**WHAT YOU WILL DO**
When the line containing "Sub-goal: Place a" appears in the entries below, begin printing there and stop after the line containing "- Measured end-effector"; print each of those lines exactly and no other line.

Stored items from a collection
* * * *

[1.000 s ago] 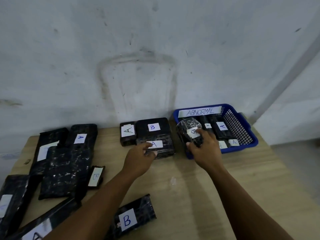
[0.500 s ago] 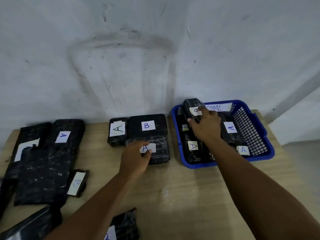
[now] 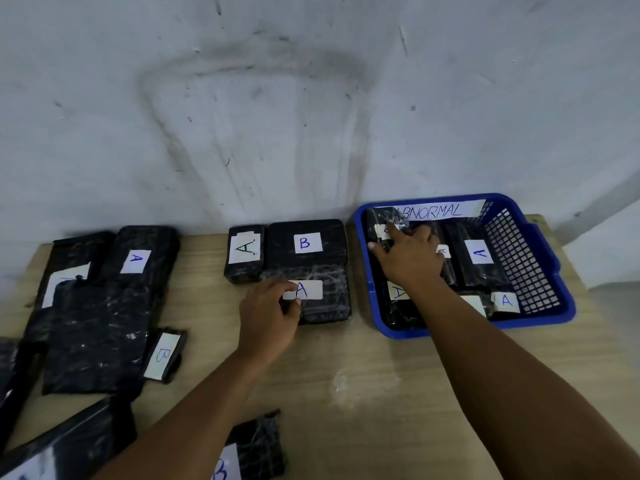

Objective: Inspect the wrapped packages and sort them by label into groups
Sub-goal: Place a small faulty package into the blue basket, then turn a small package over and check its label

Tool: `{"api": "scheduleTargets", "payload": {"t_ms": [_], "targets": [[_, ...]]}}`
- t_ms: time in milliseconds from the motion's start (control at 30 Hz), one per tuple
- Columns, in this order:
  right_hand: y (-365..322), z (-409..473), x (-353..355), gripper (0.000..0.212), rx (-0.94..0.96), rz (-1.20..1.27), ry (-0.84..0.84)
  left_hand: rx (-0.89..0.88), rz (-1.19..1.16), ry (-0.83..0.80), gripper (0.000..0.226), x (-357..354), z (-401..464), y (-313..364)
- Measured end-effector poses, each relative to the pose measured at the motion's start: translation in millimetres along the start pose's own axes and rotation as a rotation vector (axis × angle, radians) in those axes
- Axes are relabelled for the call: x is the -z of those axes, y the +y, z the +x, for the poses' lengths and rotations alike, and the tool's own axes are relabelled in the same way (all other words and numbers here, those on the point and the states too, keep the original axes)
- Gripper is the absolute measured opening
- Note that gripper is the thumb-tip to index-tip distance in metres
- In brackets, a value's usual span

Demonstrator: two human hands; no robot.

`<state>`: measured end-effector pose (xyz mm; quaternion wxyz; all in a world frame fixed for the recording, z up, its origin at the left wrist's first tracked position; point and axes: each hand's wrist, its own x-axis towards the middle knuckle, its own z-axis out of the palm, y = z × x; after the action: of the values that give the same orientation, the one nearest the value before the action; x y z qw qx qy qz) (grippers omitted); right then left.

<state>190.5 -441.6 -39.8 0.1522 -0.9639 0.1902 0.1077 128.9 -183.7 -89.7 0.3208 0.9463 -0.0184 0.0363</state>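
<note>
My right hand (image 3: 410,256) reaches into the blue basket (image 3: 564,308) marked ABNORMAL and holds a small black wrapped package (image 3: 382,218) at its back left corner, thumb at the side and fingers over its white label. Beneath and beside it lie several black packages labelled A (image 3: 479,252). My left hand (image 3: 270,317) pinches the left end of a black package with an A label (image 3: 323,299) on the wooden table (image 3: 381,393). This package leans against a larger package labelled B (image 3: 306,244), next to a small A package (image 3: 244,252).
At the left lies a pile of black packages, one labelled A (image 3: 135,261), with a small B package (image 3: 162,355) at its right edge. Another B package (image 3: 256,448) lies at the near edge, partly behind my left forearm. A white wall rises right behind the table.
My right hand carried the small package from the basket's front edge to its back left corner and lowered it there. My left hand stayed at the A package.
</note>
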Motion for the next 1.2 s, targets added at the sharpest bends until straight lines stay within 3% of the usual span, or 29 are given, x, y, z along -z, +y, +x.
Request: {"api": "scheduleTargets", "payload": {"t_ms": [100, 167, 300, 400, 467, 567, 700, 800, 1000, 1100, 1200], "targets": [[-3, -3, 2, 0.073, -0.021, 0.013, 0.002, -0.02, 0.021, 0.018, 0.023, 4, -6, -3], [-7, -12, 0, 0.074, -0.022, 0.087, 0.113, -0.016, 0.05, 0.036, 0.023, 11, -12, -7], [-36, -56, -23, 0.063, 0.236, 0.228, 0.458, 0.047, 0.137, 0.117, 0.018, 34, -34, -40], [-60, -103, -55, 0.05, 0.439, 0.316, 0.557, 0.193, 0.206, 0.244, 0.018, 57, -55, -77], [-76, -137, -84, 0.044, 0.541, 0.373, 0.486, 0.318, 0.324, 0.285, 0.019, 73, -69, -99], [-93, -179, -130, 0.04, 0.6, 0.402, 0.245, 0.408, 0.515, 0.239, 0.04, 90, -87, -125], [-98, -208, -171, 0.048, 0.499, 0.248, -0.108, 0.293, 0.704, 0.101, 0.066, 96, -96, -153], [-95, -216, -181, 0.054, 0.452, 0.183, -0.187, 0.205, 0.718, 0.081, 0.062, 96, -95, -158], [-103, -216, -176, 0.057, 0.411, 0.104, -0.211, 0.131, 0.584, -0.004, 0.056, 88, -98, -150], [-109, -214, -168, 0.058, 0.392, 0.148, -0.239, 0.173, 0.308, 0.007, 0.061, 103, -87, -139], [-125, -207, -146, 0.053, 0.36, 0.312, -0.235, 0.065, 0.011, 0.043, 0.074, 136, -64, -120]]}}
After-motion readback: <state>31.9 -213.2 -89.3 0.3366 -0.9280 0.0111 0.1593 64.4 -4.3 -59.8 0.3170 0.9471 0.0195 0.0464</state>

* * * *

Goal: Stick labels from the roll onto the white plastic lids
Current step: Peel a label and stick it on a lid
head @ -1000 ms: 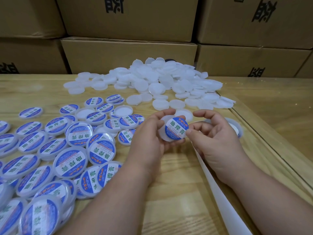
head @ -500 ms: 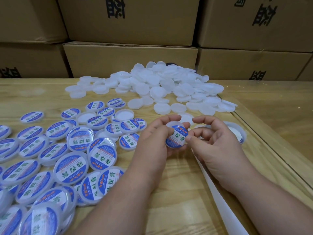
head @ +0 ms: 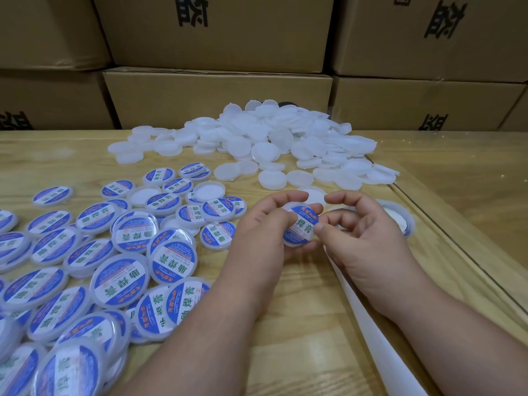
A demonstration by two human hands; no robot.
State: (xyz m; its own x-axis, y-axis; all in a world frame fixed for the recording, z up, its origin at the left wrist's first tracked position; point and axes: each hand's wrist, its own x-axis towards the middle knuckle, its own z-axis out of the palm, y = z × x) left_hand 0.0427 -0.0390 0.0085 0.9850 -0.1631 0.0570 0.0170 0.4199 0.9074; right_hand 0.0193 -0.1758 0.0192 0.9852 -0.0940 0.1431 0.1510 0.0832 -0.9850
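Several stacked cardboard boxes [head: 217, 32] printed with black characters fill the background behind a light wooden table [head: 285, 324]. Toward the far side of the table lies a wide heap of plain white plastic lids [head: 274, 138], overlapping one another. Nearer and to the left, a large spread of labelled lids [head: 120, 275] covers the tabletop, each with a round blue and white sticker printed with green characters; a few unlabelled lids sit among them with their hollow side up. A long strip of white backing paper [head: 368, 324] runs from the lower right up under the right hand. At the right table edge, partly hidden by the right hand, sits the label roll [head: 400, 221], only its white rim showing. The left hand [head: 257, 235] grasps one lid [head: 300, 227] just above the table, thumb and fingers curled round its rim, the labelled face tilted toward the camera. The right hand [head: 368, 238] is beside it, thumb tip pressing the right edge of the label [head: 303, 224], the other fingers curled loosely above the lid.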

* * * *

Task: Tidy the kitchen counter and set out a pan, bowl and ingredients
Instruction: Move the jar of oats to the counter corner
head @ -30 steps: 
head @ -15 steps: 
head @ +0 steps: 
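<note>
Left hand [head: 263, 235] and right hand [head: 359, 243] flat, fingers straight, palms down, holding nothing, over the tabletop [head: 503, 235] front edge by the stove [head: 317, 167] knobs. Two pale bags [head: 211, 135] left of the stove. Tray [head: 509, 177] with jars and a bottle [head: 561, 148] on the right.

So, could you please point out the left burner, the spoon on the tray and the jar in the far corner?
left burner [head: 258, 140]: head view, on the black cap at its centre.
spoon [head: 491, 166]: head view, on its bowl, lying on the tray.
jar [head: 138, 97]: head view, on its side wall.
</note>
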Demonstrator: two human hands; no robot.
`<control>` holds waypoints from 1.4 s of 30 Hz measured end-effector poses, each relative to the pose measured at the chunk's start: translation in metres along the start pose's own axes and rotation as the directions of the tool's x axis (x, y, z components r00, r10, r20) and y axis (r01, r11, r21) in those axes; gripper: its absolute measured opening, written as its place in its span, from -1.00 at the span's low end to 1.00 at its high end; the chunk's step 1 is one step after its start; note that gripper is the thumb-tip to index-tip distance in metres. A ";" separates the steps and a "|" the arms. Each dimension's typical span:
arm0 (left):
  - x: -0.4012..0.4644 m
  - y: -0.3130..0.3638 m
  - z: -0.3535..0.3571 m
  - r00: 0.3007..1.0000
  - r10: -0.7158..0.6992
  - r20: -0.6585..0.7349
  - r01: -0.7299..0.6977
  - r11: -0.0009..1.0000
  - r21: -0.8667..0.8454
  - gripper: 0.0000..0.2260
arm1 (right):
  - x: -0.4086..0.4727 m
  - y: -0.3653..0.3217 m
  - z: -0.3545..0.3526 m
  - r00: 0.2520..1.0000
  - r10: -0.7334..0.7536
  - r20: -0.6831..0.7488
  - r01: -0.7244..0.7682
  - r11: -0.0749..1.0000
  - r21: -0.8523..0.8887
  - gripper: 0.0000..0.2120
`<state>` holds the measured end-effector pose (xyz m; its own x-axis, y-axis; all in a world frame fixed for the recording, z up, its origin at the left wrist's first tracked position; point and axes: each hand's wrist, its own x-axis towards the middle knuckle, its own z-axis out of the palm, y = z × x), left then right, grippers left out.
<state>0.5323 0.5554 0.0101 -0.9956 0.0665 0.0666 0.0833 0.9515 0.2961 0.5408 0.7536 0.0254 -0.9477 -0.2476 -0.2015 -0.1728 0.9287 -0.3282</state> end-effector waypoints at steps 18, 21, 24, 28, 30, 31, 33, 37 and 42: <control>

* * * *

**ANSWER TO THE PROBLEM**
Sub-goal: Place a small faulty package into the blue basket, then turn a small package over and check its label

Tool: `{"api": "scheduleTargets", "payload": {"t_ms": [_], "targets": [[_, ...]]}}`
- t_ms: time in milliseconds from the motion's start (control at 30 Hz), one per tuple
- Columns, in this order:
  right_hand: y (-365..322), z (-409..473), x (-353..355), gripper (0.000..0.212), rx (-0.94..0.96), rz (-1.20..1.27), ry (-0.84..0.84)
  left_hand: rx (-0.89..0.88), rz (-1.19..1.16), ry (-0.83..0.80), gripper (0.000..0.226), x (-357..354), z (-401..464), y (-313..364)
- Measured end-effector poses, each relative to the pose measured at the motion's start: translation in millimetres along the start pose's own axes and rotation as a rotation vector (axis × angle, radians) in those axes

The answer given here is complete.